### What this task involves
Look through the material below and return every line that contains "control".

*** Begin section ***

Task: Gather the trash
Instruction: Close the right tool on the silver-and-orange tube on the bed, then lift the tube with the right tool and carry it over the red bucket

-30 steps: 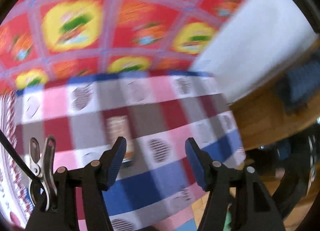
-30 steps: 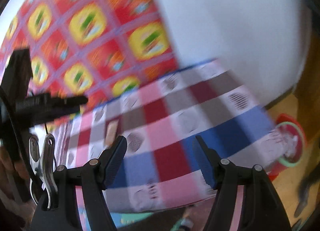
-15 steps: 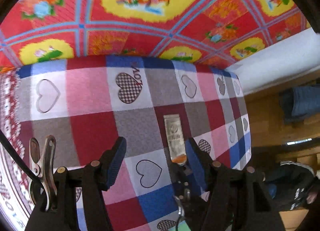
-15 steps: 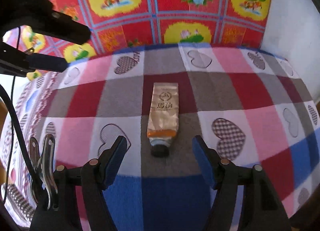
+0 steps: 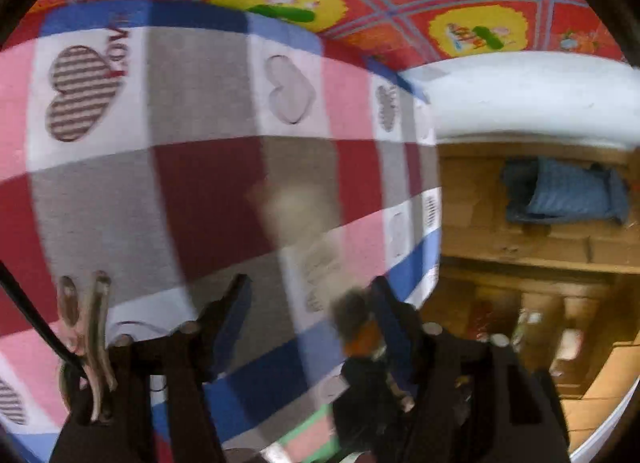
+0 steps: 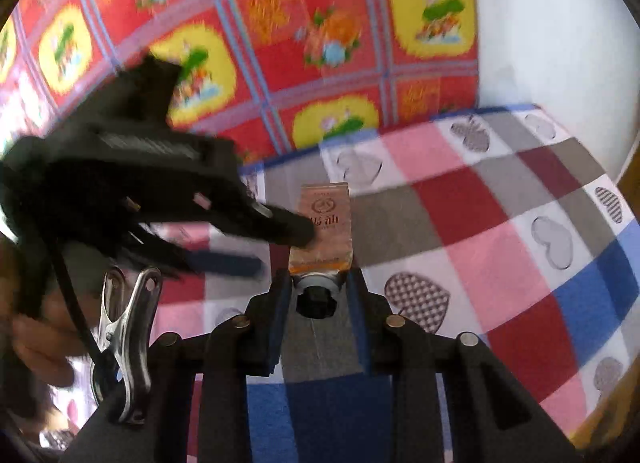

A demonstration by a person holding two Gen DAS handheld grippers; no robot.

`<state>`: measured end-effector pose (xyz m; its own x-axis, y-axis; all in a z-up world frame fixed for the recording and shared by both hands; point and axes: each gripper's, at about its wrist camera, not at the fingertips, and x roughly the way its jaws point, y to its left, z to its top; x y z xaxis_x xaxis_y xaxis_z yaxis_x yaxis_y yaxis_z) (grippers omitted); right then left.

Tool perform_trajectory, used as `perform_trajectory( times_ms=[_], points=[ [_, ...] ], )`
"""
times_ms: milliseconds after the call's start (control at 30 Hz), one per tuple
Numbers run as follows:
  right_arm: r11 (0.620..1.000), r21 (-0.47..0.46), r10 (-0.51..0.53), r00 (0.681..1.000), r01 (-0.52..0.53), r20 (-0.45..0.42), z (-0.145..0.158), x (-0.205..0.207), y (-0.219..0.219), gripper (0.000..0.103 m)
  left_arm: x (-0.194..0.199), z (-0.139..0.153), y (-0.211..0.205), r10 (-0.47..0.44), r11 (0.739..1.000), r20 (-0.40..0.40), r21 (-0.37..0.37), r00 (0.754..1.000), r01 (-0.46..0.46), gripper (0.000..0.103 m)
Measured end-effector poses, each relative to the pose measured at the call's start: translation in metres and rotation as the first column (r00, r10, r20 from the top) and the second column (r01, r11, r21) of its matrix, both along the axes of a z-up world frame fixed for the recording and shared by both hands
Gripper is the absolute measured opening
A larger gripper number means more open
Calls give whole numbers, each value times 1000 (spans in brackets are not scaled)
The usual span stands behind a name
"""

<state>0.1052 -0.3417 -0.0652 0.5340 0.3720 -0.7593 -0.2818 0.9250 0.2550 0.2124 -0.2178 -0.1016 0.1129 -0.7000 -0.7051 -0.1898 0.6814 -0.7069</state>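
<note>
Tube [image 6: 325, 223] of cream, crumpled and coppery, lies on the checked heart blanket [image 6: 500, 231] with the right tongs [image 6: 318, 295] clenched on its black cap end, while the left tongs [image 5: 310, 303] hang released, one of their fingers [image 6: 288, 229] pressing the tube's body. Pinched only at the cap, it could swivel or slip free when lifted. Behind, a red floral cloth [image 6: 280, 43] and white wall [image 6: 560, 43].

item: squeezed tube [image 6: 325, 223], tan-gold with a dark round emblem and printed characters
cap: small, black, on a silver neck, orange band just above it
pose: lengthwise, cap end toward the camera, flat crimped end away
place: on the checked heart-print blanket [image 6: 500, 223], cap end between the right claw [image 6: 318, 295] pads
</note>
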Motion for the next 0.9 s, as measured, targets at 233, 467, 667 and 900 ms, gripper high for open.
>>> perform_trajectory(
  times_ms=[233,467,667,900],
  points=[
    [999,26,-42,999,41,28,22,-10,-28,25,4,41,-44,-45,997,142,-52,989,53,6],
    [987,55,-155,986,152,57,38,-27,-76,25,-3,65,-107,-133,988,201,-50,971,145,5],
    [977,43,-213,974,210,83,50,-41,-122,25,-11,80,-160,-181,980,225,-45,957,196,5],
    [957,53,-291,951,286,109,61,-59,-186,25,-22,93,-239,-252,961,254,-48,934,272,5]
  ],
)
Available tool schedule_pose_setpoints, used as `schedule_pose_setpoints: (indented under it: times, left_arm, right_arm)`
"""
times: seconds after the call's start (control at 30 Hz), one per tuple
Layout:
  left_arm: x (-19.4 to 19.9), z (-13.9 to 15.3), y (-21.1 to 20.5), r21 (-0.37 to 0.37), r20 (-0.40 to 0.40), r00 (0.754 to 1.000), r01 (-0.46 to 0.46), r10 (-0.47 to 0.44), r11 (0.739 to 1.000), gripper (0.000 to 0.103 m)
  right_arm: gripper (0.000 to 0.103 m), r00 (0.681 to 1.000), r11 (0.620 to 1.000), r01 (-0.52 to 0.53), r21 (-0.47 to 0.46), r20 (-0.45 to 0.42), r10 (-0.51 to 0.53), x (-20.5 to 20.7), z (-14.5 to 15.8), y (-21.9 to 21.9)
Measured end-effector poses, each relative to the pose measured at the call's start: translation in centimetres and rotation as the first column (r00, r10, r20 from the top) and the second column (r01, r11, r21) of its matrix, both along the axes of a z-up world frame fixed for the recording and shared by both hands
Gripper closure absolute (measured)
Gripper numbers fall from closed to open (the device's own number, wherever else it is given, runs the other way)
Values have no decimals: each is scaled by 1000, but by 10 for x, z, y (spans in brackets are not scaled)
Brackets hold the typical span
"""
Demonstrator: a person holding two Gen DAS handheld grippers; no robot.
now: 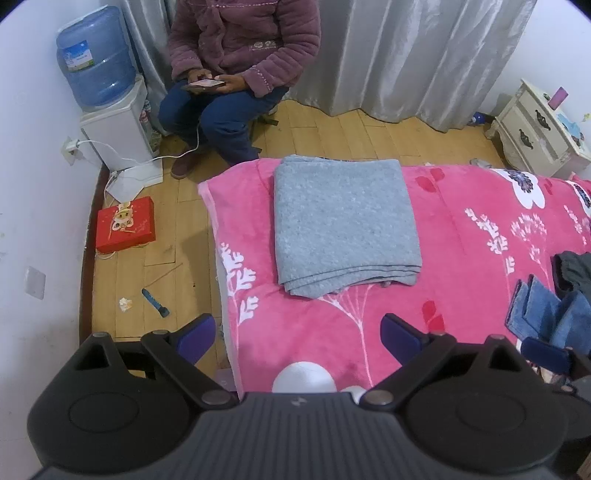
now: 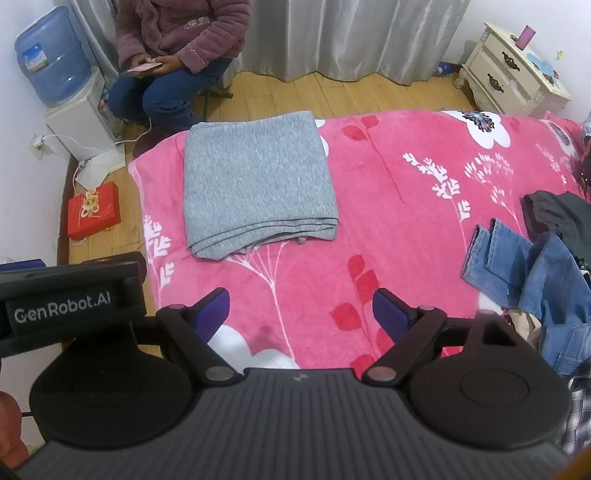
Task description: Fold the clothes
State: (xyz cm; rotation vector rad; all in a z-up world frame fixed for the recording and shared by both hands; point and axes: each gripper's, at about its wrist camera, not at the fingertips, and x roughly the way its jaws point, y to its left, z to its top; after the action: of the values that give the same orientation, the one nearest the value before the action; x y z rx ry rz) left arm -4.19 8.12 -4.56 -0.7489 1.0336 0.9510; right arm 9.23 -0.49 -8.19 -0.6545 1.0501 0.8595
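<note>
A grey garment (image 1: 345, 225) (image 2: 256, 184) lies folded into a flat rectangle on the pink flowered blanket (image 1: 461, 251) (image 2: 399, 229), near the bed's far left corner. Blue jeans (image 1: 550, 314) (image 2: 517, 269) and a dark garment (image 1: 574, 267) (image 2: 561, 214) lie in a loose heap at the right. My left gripper (image 1: 299, 336) hovers open over the bed's near edge, nothing between its fingers. My right gripper (image 2: 301, 310) is open too, above bare blanket, well short of the grey garment. The left gripper's black body (image 2: 70, 295) shows at the right wrist view's left edge.
A person in a purple jacket (image 1: 240, 44) (image 2: 177, 33) sits beyond the bed with a phone. A water dispenser (image 1: 99, 92) (image 2: 59, 85), a red box (image 1: 125, 229) (image 2: 94, 214) and small litter stand on the wooden floor at left. A cream nightstand (image 1: 539, 129) (image 2: 513, 70) is at back right.
</note>
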Motion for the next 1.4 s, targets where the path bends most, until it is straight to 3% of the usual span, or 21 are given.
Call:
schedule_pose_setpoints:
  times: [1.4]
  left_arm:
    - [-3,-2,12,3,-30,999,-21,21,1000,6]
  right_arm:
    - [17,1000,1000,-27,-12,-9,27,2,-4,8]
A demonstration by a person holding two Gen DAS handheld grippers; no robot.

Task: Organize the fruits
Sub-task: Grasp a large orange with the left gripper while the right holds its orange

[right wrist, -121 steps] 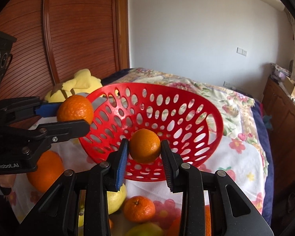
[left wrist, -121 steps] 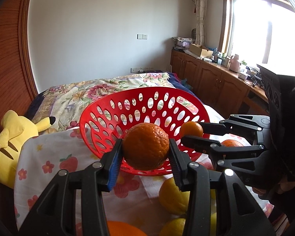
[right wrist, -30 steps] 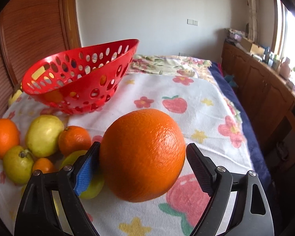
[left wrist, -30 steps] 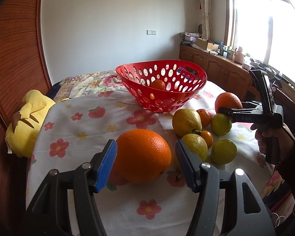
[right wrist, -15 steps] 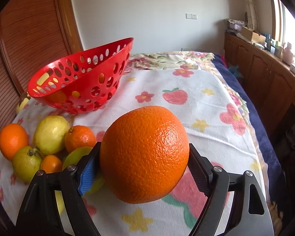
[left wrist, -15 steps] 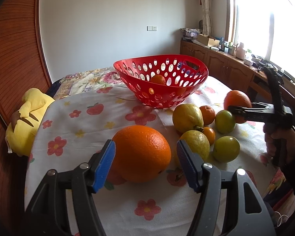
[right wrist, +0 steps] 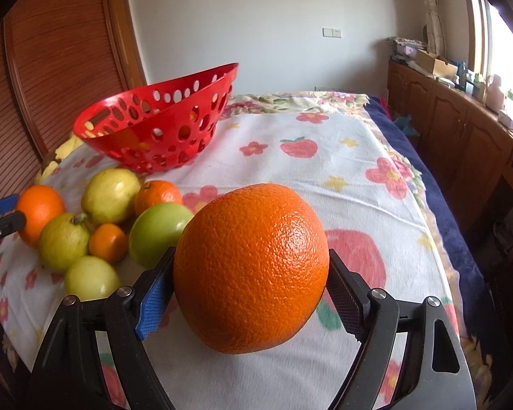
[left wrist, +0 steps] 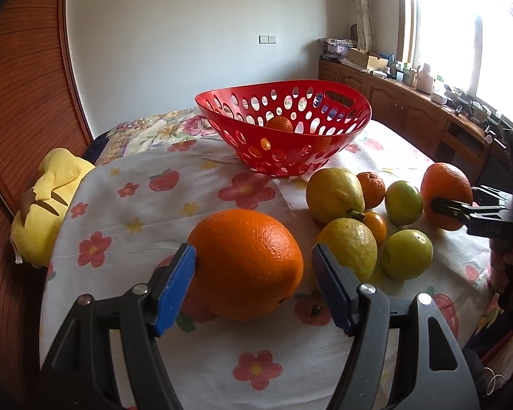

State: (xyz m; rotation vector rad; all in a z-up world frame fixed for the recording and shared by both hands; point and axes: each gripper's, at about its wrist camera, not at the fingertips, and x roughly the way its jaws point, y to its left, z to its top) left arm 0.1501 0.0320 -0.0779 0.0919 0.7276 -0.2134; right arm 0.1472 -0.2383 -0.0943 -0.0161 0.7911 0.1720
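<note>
Cloth (left wrist: 201, 205), white with printed flowers and strawberries, covers the counter under everything I work over. Toward its far end stands the red basket (left wrist: 325, 157), perforated and tilted, with a small orange (left wrist: 279, 124) showing inside it. Beyond the left edge lies a yellow plush toy (left wrist: 41, 212).

My left jaws (left wrist: 253, 287) straddle a large orange (left wrist: 246, 263) resting on the cloth; they are opening, the blue pad touching the fruit's left side while the right pad stands clear of it. My right jaws (right wrist: 251, 295) pinch another large orange (right wrist: 251, 266), both pads pressed against its sides, out at the right edge of the fruit cluster.

Between the two oranges sits the loose pile: two yellow-green guavas (left wrist: 335, 194), two green limes (left wrist: 403, 202) and two small tangerines (left wrist: 371, 189), bunched together and touching, just in front of the basket.
</note>
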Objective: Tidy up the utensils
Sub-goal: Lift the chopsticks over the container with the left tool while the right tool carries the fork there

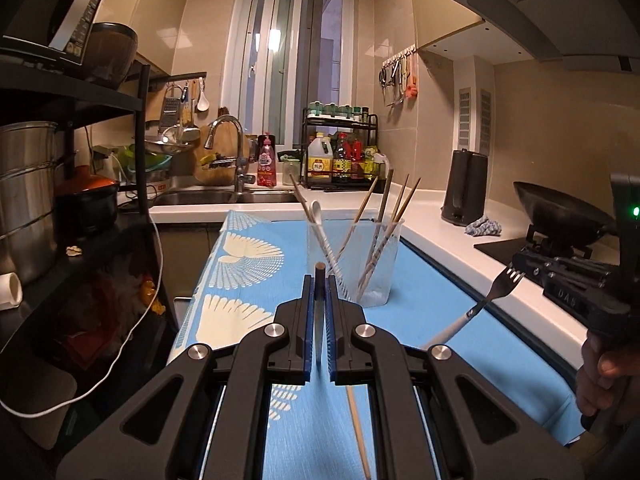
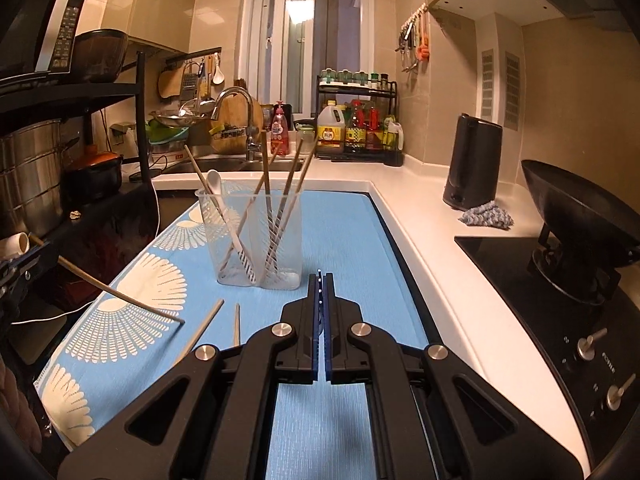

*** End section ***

### Result of the exercise
times_ms: milliseconds after the call's start (control at 30 Hz), one per tuple
times: seconds after the call's start (control at 30 Hz), one per tuple

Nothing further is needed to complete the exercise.